Interpretive Summary:

Technical Abstract: Genetics and a variety of environmental factors (such as rainfall, pests, soil, irrigation levels, and fertilization) can lead to chemical differences in the same plant materials. A simple and inexpensive spectral fingerprinting (UV, IR, NIR, and Direct MS) method is described that allows classification of plant material based on the overall chemical composition. Spectral fingerprints (UV, IR, NIR, and Direct MS), in combination with analysis of variance-principal components analysis (ANOVA-PCA), were used to identify sources of variance in seven broccoli samples composed of two cultivars and seven different growing conditions (four levels of selenium irrigation, organic farming, and conventional farming with full or 80% irrigation). Freeze-dried powdered samples were extracted with methanol-water (60:40, v/v) and analyzed with no prior separation.
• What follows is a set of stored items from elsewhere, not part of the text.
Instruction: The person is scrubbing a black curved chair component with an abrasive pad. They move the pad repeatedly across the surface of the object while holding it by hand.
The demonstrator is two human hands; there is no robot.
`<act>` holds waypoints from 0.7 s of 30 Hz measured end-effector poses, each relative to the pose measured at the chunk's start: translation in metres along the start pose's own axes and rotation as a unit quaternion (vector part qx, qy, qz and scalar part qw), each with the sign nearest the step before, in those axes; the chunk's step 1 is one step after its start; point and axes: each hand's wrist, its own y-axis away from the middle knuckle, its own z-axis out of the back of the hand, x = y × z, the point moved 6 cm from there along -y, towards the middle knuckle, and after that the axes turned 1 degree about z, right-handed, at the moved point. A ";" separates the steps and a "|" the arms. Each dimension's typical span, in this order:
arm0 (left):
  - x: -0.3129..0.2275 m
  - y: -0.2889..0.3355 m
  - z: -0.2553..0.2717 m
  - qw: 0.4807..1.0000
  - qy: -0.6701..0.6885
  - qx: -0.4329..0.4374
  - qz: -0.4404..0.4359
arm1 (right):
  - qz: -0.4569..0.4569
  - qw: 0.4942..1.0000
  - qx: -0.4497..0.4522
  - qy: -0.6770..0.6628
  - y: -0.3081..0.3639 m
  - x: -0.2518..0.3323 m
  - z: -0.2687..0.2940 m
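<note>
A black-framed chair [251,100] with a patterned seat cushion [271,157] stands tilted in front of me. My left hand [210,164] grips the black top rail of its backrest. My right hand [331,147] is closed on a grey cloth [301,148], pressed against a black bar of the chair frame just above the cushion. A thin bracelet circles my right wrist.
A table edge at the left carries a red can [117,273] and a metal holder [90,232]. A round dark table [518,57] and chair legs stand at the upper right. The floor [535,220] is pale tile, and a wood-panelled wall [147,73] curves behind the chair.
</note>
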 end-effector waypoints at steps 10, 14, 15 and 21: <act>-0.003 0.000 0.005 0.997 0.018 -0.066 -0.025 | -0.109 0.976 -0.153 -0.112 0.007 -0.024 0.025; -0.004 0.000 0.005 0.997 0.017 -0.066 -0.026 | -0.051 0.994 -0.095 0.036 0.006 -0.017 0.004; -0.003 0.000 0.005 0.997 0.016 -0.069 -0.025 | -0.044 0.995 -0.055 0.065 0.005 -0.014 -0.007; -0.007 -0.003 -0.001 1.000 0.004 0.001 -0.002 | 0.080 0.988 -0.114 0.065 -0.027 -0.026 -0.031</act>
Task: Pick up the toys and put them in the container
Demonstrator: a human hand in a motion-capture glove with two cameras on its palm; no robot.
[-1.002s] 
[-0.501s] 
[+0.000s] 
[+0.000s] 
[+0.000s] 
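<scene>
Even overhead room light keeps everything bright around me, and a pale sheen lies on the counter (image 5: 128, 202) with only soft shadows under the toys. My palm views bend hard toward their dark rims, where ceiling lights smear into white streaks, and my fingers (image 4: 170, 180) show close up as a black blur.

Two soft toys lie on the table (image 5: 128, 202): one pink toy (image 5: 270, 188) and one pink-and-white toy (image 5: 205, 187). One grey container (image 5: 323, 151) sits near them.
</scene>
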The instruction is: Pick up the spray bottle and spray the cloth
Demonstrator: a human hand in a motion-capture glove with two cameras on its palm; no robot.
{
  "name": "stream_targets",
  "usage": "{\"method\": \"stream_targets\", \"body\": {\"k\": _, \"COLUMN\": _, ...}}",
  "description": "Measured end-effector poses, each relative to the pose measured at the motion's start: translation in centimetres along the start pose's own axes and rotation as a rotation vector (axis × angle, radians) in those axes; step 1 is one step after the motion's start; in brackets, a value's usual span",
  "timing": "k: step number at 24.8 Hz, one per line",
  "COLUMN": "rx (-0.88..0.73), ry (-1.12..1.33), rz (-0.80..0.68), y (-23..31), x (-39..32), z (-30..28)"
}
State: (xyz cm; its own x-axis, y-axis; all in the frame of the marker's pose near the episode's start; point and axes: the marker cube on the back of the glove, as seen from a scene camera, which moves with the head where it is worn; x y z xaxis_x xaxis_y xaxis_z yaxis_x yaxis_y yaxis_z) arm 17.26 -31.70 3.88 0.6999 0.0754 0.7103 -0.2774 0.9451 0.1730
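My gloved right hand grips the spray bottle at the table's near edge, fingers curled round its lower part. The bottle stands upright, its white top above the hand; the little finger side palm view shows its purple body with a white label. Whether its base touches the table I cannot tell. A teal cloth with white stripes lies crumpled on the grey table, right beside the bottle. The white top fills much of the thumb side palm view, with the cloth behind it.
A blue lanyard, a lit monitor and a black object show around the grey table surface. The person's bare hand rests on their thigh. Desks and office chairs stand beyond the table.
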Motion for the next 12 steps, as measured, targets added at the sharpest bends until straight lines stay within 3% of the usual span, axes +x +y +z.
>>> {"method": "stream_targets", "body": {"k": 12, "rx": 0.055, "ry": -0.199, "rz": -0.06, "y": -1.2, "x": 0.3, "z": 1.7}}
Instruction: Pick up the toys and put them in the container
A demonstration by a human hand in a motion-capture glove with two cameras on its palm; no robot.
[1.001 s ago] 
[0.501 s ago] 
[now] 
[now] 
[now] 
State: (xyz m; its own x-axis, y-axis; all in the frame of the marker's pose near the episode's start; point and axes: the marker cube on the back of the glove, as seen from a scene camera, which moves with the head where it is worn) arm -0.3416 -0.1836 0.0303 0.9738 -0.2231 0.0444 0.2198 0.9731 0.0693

Spectral fingerprints were acquired by UV, IR, NIR, and Direct MS. ANOVA-PCA was used to construct subset matrices that permitted easy testing of the hypothesis that cultivar and treatment contributed to a difference in the chemical expression of the broccoli. The sums of the squares of the same matrices were used to show the percentage of variance due to cultivar, treatment, and analytical repeatability. Fingerprinting will allow the rapid and inexpensive testing of plant materials to determine if there are chemical differences introduced by the cultivar, the growing conditions, or the processing conditions.